TASK PROMPT —
Take the data from its first line. Print each line exactly until the line containing "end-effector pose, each" has been printed too.

COLLECTED MATERIAL —
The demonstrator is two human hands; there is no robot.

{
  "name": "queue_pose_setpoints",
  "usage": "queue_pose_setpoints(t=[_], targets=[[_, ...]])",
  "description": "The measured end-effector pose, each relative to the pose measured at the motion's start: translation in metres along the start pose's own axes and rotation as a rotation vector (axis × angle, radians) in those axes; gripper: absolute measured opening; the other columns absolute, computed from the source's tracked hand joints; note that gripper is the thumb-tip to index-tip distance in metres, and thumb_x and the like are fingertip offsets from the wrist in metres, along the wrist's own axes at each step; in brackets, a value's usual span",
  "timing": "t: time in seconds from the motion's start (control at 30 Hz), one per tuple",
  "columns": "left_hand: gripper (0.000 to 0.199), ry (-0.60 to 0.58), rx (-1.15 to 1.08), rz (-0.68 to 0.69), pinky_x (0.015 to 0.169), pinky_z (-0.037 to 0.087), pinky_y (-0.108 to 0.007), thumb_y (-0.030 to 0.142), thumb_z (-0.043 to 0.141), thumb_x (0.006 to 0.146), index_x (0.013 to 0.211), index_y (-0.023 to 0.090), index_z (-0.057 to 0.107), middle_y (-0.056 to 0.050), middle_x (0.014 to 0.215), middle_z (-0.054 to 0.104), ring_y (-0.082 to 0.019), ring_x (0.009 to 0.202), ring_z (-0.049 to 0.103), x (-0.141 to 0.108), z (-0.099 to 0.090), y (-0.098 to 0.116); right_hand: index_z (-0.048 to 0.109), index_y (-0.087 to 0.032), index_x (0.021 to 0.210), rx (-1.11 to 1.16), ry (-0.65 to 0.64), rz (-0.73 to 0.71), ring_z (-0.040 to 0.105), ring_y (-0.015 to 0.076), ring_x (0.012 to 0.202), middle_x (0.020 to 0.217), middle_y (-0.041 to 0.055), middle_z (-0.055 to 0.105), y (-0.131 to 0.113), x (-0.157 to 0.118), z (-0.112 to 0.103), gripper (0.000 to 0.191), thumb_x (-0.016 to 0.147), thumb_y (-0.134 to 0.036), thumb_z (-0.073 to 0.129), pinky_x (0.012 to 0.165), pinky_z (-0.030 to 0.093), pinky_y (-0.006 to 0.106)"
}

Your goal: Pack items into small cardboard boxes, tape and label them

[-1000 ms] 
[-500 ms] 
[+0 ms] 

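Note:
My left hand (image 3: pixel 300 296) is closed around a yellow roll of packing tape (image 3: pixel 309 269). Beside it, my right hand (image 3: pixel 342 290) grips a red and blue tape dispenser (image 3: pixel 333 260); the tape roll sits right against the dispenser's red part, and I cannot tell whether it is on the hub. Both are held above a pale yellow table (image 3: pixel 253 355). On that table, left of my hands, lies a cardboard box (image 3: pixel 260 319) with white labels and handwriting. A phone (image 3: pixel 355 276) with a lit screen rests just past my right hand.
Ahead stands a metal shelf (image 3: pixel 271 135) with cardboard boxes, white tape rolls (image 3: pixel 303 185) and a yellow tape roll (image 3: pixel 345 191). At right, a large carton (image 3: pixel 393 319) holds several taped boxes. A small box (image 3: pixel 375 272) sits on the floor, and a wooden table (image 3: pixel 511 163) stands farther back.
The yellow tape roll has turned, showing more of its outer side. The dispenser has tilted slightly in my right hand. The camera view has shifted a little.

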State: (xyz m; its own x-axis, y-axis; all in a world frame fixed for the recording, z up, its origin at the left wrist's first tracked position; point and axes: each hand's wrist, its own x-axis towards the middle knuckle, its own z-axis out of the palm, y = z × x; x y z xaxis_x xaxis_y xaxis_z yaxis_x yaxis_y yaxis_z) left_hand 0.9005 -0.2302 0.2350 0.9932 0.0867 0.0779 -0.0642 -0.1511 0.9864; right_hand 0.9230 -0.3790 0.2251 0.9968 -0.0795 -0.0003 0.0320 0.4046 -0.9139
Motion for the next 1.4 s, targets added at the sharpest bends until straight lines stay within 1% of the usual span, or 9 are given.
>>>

OUTPUT OF THE EXERCISE —
The demonstrator is two human hands; there is no robot.

{
  "name": "queue_pose_setpoints",
  "usage": "queue_pose_setpoints(t=[_], targets=[[_, ...]])",
  "description": "The measured end-effector pose, each relative to the pose measured at the motion's start: translation in metres along the start pose's own axes and rotation as a rotation vector (axis × angle, radians) in those axes; gripper: absolute measured opening; the other columns absolute, computed from the source's tracked hand joints; note that gripper is the thumb-tip to index-tip distance in metres, and thumb_x and the like are fingertip offsets from the wrist in metres, along the wrist's own axes at each step; in brackets, a value's usual span",

The output is finished, and nothing else is needed.